30 Eylül 1907’de III. Ordu komutanlığı emrine tayin edilen Mustafa Kemal14, Selanik’te maiyet müşiri erkân-ı harbiyesine atandı15. Buradaki resmî görevi yanında, diğer taraftan da İttihat ve Terakki Cemiyeti’nin faal bir azası olarak çalışmalara katılıyordu16. Öte yandan, Mustafa Kemal Selanik’teki görevi sırasında kurmaylık yeteneğini arttırmaya yönelik faaliyetlerde bulundu. O, II. Meşrutiyet’in ilânı sırasında Selanik’te görevli idi. Meşrutiyet’in ilanından kısa bir süre sonra, yeni rejime tepki olarak ayaklananları bastırmak üzere Trablusgarb’a giden birlik de görevlendirildi17. Mustafa Kemal, Trablusgarp’taki bu isyanın bastırılmasından sonra tekrar Selanik’e geri döndü ve 13 Ocak 1909’da Selanik XVII. Redif Fırkası’nda kurmaylık görevine atandı18.
Başbakanlık Osmanlı Arşivi’nde (BOA) bulunan belgelerden anlaşıldığına göre Mustafa Kemal, Trablusgarp’tan döndükten sonra, Selanik Redif Fırkası’ndaki erkân-ı harplik görevi yanında yine aynı yerde -Selanik’te- bulunan Jandarma Efrad-ı Cedide Mektebi Kumandanlığı görevine de tayin edildi19. Bu mektep kumandanlığında Mustafa Kemal’den önce de, O’nun samimi arkadaşlarından birisi olan Erkân-ı Harp Binbaşısı Ali Fethi Bey bulunuyordu20. Belgelerden çıkarılan sonuca göre, Ali Fethi Bey Paris ateşemiliterliğine tayin edilince, öyle anlaşıyor ki Kolağası Mustafa Kemal Bey, Harbiye Nezaretin’ce yetenekli ve muktedir bir komutan olarak görüldüğünden bu sırada rütbesi küçük olmasına rağmen bu önemli vazifeye getirilmişti.

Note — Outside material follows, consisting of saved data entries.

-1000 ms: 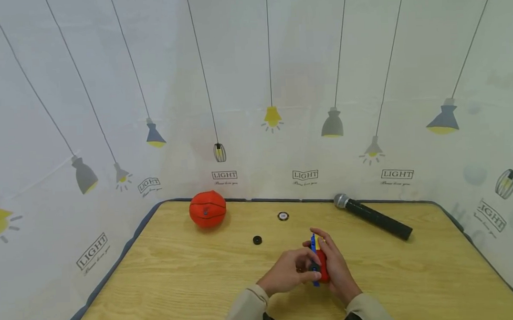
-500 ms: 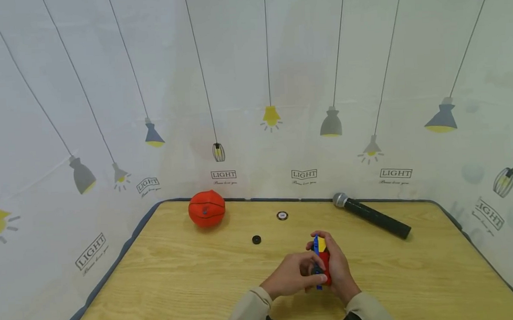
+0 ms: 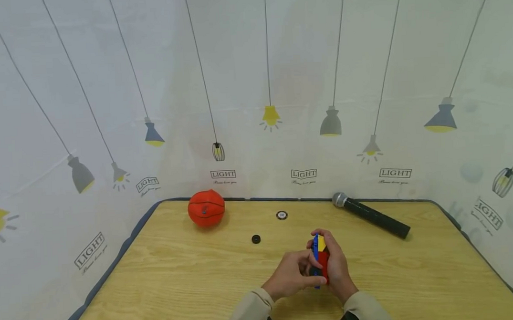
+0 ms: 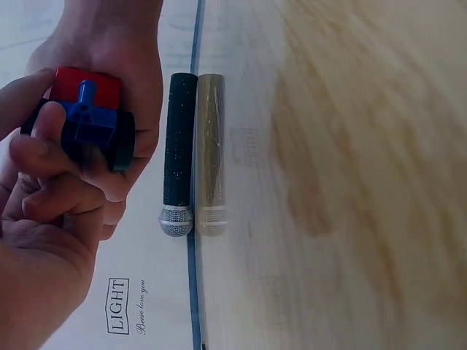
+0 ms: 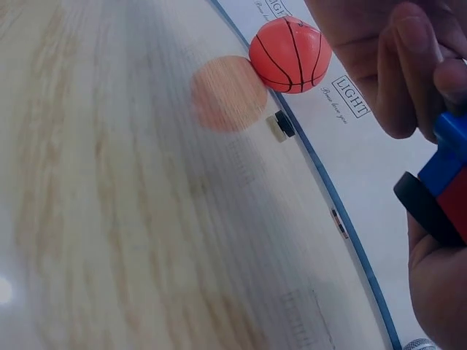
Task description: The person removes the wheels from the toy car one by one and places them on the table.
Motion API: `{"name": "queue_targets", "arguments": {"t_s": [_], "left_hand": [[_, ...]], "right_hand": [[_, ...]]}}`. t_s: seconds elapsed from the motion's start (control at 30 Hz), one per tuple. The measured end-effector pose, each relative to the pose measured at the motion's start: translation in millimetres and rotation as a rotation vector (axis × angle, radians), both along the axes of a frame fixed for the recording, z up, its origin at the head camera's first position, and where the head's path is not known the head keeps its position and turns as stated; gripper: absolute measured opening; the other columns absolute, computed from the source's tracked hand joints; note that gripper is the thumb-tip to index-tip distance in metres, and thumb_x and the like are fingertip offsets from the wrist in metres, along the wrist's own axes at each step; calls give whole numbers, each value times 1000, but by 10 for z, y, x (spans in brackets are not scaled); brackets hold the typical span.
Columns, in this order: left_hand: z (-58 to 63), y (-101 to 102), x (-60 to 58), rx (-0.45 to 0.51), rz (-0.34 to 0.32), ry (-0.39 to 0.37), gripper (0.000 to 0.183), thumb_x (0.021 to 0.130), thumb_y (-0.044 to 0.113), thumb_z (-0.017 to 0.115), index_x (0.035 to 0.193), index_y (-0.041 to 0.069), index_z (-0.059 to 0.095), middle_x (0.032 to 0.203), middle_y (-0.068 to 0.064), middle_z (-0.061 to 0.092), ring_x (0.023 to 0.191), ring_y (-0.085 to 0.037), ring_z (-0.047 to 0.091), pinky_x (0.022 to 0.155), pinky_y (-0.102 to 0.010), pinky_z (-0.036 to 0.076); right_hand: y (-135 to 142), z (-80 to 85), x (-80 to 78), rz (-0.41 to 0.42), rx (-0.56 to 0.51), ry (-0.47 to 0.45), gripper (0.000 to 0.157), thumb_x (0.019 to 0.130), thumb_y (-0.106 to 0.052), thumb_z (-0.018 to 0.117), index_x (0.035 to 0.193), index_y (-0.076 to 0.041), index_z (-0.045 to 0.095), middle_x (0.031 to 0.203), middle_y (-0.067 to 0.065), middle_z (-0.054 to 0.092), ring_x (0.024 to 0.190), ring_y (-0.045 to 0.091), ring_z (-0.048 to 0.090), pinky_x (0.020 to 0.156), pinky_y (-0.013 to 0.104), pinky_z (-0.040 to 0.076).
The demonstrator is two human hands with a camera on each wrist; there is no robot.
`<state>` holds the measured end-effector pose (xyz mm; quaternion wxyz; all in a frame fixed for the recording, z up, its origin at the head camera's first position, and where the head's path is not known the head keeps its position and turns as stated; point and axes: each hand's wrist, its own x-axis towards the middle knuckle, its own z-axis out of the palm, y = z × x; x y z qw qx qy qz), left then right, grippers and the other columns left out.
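A toy car (image 3: pixel 324 259) with a blue underside, red and yellow body and black wheels is held above the table's near part. My right hand (image 3: pixel 339 268) grips its body from the right, fingers wrapped over the far end. From the left, my left hand (image 3: pixel 287 274) pinches the near end around a black wheel (image 4: pixel 125 142), with thumb and fingers against the blue underside. In the left wrist view a blue peg (image 4: pixel 87 92) sticks up from the chassis. Fingers hide part of the wheels. Farther off lies a loose black wheel (image 3: pixel 256 239).
The wooden table (image 3: pixel 167 278) has a red basketball-patterned ball (image 3: pixel 206 208) at its back left. A poker chip (image 3: pixel 282 215) lies at back centre, and a black microphone (image 3: pixel 377 217) with silver head at back right. A white printed curtain (image 3: pixel 240 75) surrounds the table.
The toy car has tilted slightly, showing more of its yellow and red body, and both hands have shifted a little. My left fingers stay at the near wheel. Objects on the table stay put.
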<state>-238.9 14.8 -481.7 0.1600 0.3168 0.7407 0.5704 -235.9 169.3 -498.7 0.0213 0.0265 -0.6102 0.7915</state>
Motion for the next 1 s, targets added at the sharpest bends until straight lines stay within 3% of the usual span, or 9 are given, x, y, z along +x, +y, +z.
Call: {"name": "queue_targets", "arguments": {"t_s": [0.4,0.53,0.63,0.77,0.83,1.0], "left_hand": [[7,2,-3,-40,57,49,23,84,18,82,86,8,61,69,10,52,56,1,45,51,-16,37],[27,5,19,-55,80,164,20,86,14,79,81,8,61,64,7,52,52,2,42,49,-15,36],[67,-20,15,-51,74,211,15,89,16,76,84,9,64,64,1,60,51,2,48,48,-16,41],[95,-134,-57,8,50,77,17,93,19,72,103,7,65,76,-12,71,58,-6,61,54,-27,53],[91,-209,-105,28,37,1,23,95,18,70,113,6,63,83,-17,73,63,-9,64,61,-34,56],[60,-351,-188,17,10,-52,23,100,16,62,123,15,63,94,-15,75,72,-9,69,71,-37,57]], "right_hand": [[-41,-3,-8,-11,44,42,48,110,-46,15,129,-9,39,102,3,53,73,11,53,65,27,52],[17,-36,-18,-68,145,8,42,111,-42,16,128,-12,41,103,3,51,76,10,52,67,24,51],[89,-66,-11,-113,133,-42,41,111,-40,16,127,-12,41,101,1,52,76,10,51,65,22,49],[158,-68,4,-80,62,-48,48,110,-47,15,130,-11,39,100,-1,54,67,10,49,60,23,48],[176,-48,6,-68,84,-44,48,109,-50,15,129,-14,39,101,-2,54,68,9,50,62,25,50],[205,11,9,-96,103,-79,43,109,-50,16,125,-20,42,101,-2,54,68,10,50,63,26,51]]}}
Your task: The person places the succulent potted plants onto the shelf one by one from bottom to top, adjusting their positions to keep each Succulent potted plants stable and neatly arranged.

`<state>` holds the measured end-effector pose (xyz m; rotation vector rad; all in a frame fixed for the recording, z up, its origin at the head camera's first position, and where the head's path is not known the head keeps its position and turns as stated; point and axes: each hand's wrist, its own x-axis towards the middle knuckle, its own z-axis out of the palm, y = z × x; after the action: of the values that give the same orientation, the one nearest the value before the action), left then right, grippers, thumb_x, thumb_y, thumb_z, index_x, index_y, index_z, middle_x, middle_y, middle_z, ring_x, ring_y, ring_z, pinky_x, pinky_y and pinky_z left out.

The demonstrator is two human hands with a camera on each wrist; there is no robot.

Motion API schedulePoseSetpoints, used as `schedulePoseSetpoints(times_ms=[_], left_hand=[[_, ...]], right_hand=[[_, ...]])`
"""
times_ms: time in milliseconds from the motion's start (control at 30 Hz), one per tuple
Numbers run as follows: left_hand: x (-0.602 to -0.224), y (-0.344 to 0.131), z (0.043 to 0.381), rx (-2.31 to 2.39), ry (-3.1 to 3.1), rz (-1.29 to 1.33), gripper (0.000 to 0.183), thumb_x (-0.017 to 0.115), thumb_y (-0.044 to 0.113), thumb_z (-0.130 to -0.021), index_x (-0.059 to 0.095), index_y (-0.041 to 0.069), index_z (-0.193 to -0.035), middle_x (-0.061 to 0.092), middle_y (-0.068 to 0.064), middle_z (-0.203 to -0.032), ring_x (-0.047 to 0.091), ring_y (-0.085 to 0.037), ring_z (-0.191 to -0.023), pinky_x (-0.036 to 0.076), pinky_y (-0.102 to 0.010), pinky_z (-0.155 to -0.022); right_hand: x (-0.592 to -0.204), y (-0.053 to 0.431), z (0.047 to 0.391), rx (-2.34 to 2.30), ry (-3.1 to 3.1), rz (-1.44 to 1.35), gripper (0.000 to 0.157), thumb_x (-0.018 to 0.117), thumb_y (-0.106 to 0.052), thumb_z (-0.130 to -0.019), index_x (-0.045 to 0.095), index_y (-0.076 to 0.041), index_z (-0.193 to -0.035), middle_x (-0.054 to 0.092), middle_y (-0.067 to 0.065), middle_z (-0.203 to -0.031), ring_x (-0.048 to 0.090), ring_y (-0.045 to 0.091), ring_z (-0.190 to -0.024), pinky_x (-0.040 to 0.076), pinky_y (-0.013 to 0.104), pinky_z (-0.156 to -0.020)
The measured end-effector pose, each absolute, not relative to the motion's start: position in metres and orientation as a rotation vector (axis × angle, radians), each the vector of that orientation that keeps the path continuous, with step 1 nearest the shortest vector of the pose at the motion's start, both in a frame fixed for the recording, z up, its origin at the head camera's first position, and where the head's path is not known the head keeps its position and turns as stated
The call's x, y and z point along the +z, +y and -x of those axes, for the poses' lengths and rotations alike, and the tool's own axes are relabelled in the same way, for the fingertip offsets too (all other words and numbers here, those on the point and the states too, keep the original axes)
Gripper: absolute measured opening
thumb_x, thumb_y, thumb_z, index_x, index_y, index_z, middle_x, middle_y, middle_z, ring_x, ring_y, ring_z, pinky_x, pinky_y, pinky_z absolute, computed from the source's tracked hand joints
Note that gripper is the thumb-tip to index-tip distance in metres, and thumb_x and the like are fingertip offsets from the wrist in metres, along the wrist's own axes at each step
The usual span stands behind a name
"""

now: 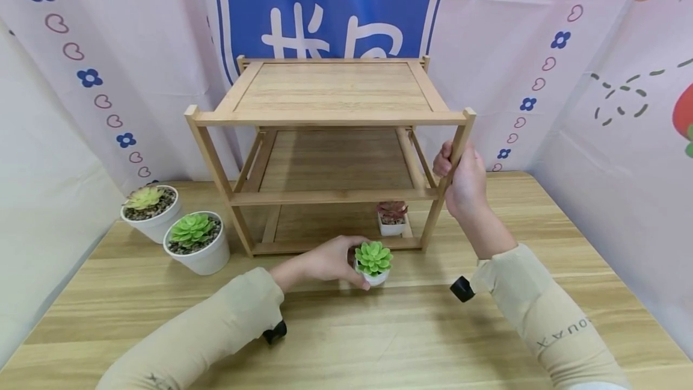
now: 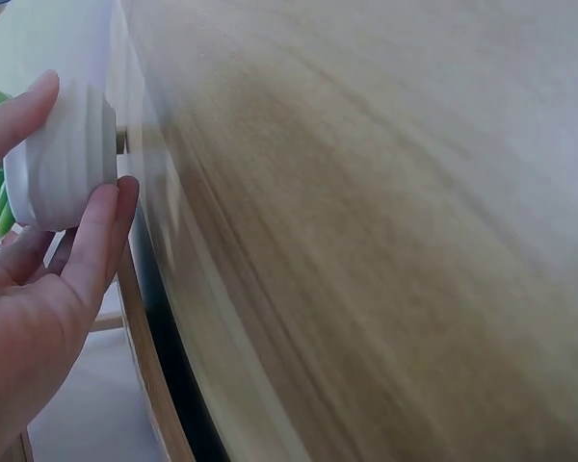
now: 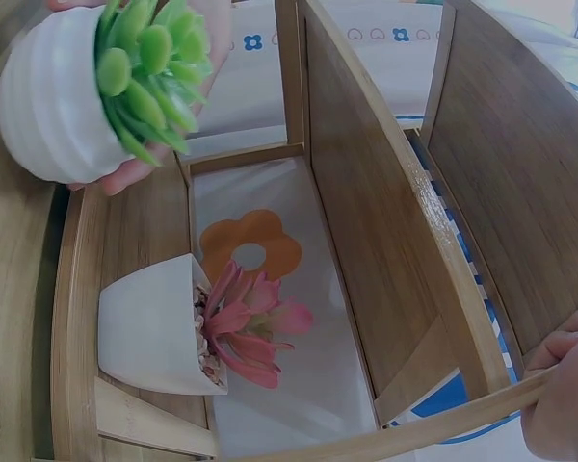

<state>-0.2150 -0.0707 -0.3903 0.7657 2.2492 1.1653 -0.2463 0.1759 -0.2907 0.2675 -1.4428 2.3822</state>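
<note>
My left hand (image 1: pixel 337 259) grips a small round white pot (image 2: pixel 65 159) with a bright green succulent (image 1: pixel 373 258), in front of the wooden shelf's lowest board. In the left wrist view the thumb and fingers lie around the ribbed pot. My right hand (image 1: pixel 467 182) is curled around the right front post (image 1: pixel 453 158) of the three-tier wooden shelf (image 1: pixel 330 118). On the bottom tier, at its right end, stands a square white pot (image 3: pixel 154 327) with a red-pink succulent (image 3: pixel 255 322). The right wrist view shows the green succulent's pot close to that bottom tier.
Two larger white pots with succulents, one yellow-green (image 1: pixel 153 210) and one green (image 1: pixel 198 242), stand on the wooden table (image 1: pixel 379 342) left of the shelf. A patterned cloth (image 1: pixel 492 23) with a blue panel hangs behind. Black wrist devices (image 1: pixel 462 289) project below the sleeves.
</note>
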Motion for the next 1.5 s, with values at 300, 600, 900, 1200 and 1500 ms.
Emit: schedulePoseSetpoints(times_ms=[300,600,900,1200,1500], left_hand=[[-0.384,-0.078,0.213,1.224,2.281,-0.715,0.079,0.090,0.013,-0.077,0.052,-0.003,-0.145,0.062,-0.012,-0.133,0.061,-0.020,-0.113,0.049,-0.042,-0.104],[-0.383,-0.087,0.214,1.238,2.327,-0.711,0.081,0.090,0.016,-0.078,0.050,-0.004,-0.145,0.065,-0.011,-0.126,0.062,-0.020,-0.109,0.051,-0.039,-0.099],[-0.381,-0.100,0.213,1.273,2.315,-0.673,0.081,0.089,0.016,-0.080,0.048,-0.003,-0.147,0.067,-0.007,-0.118,0.062,-0.018,-0.103,0.054,-0.035,-0.091],[-0.381,-0.109,0.213,1.313,2.333,-0.621,0.082,0.089,0.016,-0.080,0.047,-0.005,-0.147,0.066,-0.010,-0.120,0.062,-0.022,-0.107,0.054,-0.037,-0.093],[-0.379,-0.118,0.209,1.343,2.364,-0.535,0.082,0.089,0.018,-0.080,0.048,-0.004,-0.147,0.066,-0.009,-0.120,0.062,-0.025,-0.109,0.053,-0.042,-0.096]], right_hand=[[-0.291,0.176,0.246,2.375,-1.458,-0.265,0.047,0.028,-0.017,-0.112,0.051,-0.013,-0.072,0.042,-0.004,-0.057,0.036,0.009,-0.051,0.028,0.020,-0.053],[-0.291,0.175,0.246,2.382,-1.451,-0.286,0.046,0.027,-0.016,-0.112,0.051,-0.013,-0.073,0.042,-0.004,-0.057,0.036,0.008,-0.052,0.028,0.020,-0.053],[-0.291,0.174,0.246,2.387,-1.454,-0.244,0.047,0.028,-0.017,-0.112,0.051,-0.013,-0.072,0.042,-0.003,-0.057,0.037,0.009,-0.052,0.029,0.019,-0.053],[-0.290,0.175,0.245,2.380,-1.455,-0.252,0.047,0.028,-0.016,-0.112,0.051,-0.013,-0.071,0.042,-0.003,-0.056,0.037,0.009,-0.051,0.029,0.019,-0.053],[-0.290,0.175,0.245,2.389,-1.447,-0.262,0.047,0.028,-0.017,-0.112,0.051,-0.013,-0.071,0.042,-0.003,-0.056,0.037,0.009,-0.051,0.029,0.019,-0.053]])
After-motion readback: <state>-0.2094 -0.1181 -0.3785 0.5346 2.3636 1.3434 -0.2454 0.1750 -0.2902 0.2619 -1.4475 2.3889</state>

Mustafa Kemal, 31 Mart Olayı üzerine Selanik’ten İstanbul’a yürüyen Hareket Ordusunda I. Mürettep Fırka’nın kurmay başkanı olarak görevlendirildi21 ve Hareket Ordusu ile İstanbul’a girdi22. Hatta Hareket Ordusu Yeşilköy’de bulunduğu sırada, Osmanlı basınının bu konuya eğilmesi üzerine basında da, gelen ordu hakkında yer yer haberler yayınlanmaya başlandı. İşte bu sırada Osmanlı basınından Süleyman Nazif -belki de hiç farkında olmadan geleceğin büyük devlet adamı olacak olan- Mustafa Kemal ile mülakat yaparak bunu gazetesinin sütunlarında haber olar vermişti23. Mustafa Kemal bilahare ordu ile İstanbul’a girdi24 ve şehirde asayişin sağlanması ile vazifelendirilen zabitler arasında yer aldı. Hareket Ordusu İstanbul’a hakim olduktan sonra, önemli karakolların komutanlıklarına orduca güvenilir zabitler getirildi. Bu sırada Kolağası Mustafa Kemal Bey de Galatasarayı Jandarma Karakolu komutanlığında görevlendirildi25.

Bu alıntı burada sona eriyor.